== Problem ==
Give an exact copy of the data that follows.

== Dataset section ==
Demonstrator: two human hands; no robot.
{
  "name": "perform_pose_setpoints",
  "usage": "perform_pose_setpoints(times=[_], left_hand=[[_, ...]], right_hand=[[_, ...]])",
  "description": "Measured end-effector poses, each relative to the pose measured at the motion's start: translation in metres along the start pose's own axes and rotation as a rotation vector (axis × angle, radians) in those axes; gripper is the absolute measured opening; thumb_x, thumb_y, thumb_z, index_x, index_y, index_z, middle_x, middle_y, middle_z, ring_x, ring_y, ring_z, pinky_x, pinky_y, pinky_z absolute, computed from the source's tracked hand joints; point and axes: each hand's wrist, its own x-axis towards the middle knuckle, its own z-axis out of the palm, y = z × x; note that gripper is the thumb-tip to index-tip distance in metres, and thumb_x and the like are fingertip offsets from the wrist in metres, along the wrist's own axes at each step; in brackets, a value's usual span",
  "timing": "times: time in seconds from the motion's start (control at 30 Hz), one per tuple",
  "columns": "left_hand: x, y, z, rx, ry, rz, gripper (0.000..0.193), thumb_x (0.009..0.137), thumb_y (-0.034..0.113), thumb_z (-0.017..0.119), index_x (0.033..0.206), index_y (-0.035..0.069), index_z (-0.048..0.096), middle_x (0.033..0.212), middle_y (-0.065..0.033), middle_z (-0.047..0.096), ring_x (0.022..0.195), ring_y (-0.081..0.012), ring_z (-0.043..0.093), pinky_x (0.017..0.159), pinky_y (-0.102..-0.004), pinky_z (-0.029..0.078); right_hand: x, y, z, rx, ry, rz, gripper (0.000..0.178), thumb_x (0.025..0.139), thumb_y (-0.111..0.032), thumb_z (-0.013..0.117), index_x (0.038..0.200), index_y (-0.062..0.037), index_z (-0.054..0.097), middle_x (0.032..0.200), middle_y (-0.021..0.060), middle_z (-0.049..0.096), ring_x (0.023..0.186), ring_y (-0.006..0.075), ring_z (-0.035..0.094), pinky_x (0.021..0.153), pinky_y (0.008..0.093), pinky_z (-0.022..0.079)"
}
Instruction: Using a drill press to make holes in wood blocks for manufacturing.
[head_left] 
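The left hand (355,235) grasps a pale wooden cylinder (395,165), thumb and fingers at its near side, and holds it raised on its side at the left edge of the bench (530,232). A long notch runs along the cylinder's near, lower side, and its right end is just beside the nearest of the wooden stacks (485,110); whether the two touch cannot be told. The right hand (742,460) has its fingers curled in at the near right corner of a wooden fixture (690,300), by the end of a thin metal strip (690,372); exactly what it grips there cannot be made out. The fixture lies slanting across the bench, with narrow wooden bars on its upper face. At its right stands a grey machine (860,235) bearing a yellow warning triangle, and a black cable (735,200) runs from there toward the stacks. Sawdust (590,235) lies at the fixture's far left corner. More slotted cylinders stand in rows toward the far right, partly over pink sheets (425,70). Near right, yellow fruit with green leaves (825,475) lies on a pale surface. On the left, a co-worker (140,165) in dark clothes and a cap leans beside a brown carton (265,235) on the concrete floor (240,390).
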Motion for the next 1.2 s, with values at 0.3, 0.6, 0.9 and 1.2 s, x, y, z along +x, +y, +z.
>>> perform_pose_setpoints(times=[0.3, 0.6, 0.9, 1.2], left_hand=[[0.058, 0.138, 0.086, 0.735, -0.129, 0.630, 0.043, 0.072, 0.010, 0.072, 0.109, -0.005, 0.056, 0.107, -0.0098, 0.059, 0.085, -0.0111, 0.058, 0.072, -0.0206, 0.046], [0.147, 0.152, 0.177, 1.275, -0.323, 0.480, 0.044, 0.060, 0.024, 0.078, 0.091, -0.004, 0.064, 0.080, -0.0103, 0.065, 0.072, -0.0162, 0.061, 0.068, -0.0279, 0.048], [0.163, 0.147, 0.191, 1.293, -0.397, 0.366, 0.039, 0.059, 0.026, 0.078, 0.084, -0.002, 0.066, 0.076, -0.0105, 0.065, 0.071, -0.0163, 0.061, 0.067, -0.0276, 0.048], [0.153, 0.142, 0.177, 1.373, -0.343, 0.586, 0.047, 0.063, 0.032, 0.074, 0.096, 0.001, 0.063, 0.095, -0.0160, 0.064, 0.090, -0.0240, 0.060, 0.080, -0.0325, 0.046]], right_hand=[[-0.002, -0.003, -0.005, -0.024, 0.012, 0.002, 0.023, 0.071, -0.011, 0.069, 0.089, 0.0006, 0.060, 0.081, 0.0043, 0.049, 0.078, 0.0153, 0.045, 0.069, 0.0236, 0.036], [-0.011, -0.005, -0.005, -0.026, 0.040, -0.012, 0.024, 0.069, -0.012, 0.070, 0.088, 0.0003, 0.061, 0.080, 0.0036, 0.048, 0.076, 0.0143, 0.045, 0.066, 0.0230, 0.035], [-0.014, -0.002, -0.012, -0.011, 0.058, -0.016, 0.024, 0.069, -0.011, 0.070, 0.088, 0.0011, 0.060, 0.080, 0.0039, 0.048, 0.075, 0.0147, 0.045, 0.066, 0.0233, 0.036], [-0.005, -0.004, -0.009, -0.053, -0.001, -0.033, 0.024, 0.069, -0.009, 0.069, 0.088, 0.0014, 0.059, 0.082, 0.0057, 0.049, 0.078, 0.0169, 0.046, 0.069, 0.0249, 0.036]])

== Task solution ==
Demonstrator: two human hands; no robot.
{
  "name": "perform_pose_setpoints",
  "usage": "perform_pose_setpoints(times=[_], left_hand=[[_, ...]], right_hand=[[_, ...]])",
  "description": "Measured end-effector poses, each relative to the pose measured at the motion's start: translation in metres along the start pose's own axes and rotation as a rotation vector (axis × angle, radians) in those axes; gripper is the absolute measured opening; thumb_x, thumb_y, thumb_z, index_x, index_y, index_z, middle_x, middle_y, middle_z, ring_x, ring_y, ring_z, pinky_x, pinky_y, pinky_z absolute, computed from the source's tracked hand joints; point and axes: each hand's wrist, its own x-axis towards the middle knuckle, its own z-axis out of the palm, y = z × x; note that gripper is the thumb-tip to index-tip distance in metres, and thumb_x and the like are fingertip offsets from the wrist in metres, along the wrist's own axes at each step; in brackets, a value's usual span",
  "timing": "times: time in seconds from the motion's start (control at 30 Hz), one per tuple",
  "columns": "left_hand: x, y, z, rx, ry, rz, gripper (0.000..0.193), thumb_x (0.009..0.137), thumb_y (-0.034..0.113), thumb_z (-0.017..0.119), index_x (0.033..0.206), index_y (-0.035..0.069), index_z (-0.048..0.096), middle_x (0.033..0.212), middle_y (-0.065..0.033), middle_z (-0.047..0.096), ring_x (0.022..0.195), ring_y (-0.081..0.012), ring_z (-0.043..0.093), pinky_x (0.017..0.159), pinky_y (-0.102..-0.004), pinky_z (-0.029..0.078); right_hand: x, y, z, rx, ry, rz, gripper (0.000..0.178), thumb_x (0.025..0.139), thumb_y (-0.111..0.032), thumb_z (-0.013..0.117), index_x (0.038..0.200), index_y (-0.062..0.037), index_z (-0.054..0.097), middle_x (0.032..0.200), middle_y (-0.021..0.060), middle_z (-0.049..0.096), ring_x (0.023..0.186), ring_y (-0.006..0.075), ring_z (-0.035..0.094), pinky_x (0.021..0.153), pinky_y (0.008..0.093), pinky_z (-0.022..0.079)"
}
Instruction: Using a drill press to make holes in wood blocks for manufacturing.
[head_left] 
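The left hand (355,235) grasps a pale wooden cylinder (395,165), thumb and fingers at its near side, and holds it raised on its side at the left edge of the bench (530,232). A long notch runs along the cylinder's near, lower side, and its right end is just beside the nearest of the wooden stacks (485,110); whether the two touch cannot be told. The right hand (742,460) has its fingers curled in at the near right corner of a wooden fixture (690,300), by the end of a thin metal strip (690,372); exactly what it grips there cannot be made out. The fixture lies slanting across the bench, with narrow wooden bars on its upper face. At its right stands a grey machine (860,235) bearing a yellow warning triangle, and a black cable (735,200) runs from there toward the stacks. Sawdust (590,235) lies at the fixture's far left corner. More slotted cylinders stand in rows toward the far right, partly over pink sheets (425,70). Near right, yellow fruit with green leaves (825,475) lies on a pale surface. On the left, a co-worker (140,165) in dark clothes and a cap leans beside a brown carton (265,235) on the concrete floor (240,390).
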Motion for the next 1.2 s, with values at 0.3, 0.6, 0.9 and 1.2 s, x, y, z along +x, +y, +z.
>>> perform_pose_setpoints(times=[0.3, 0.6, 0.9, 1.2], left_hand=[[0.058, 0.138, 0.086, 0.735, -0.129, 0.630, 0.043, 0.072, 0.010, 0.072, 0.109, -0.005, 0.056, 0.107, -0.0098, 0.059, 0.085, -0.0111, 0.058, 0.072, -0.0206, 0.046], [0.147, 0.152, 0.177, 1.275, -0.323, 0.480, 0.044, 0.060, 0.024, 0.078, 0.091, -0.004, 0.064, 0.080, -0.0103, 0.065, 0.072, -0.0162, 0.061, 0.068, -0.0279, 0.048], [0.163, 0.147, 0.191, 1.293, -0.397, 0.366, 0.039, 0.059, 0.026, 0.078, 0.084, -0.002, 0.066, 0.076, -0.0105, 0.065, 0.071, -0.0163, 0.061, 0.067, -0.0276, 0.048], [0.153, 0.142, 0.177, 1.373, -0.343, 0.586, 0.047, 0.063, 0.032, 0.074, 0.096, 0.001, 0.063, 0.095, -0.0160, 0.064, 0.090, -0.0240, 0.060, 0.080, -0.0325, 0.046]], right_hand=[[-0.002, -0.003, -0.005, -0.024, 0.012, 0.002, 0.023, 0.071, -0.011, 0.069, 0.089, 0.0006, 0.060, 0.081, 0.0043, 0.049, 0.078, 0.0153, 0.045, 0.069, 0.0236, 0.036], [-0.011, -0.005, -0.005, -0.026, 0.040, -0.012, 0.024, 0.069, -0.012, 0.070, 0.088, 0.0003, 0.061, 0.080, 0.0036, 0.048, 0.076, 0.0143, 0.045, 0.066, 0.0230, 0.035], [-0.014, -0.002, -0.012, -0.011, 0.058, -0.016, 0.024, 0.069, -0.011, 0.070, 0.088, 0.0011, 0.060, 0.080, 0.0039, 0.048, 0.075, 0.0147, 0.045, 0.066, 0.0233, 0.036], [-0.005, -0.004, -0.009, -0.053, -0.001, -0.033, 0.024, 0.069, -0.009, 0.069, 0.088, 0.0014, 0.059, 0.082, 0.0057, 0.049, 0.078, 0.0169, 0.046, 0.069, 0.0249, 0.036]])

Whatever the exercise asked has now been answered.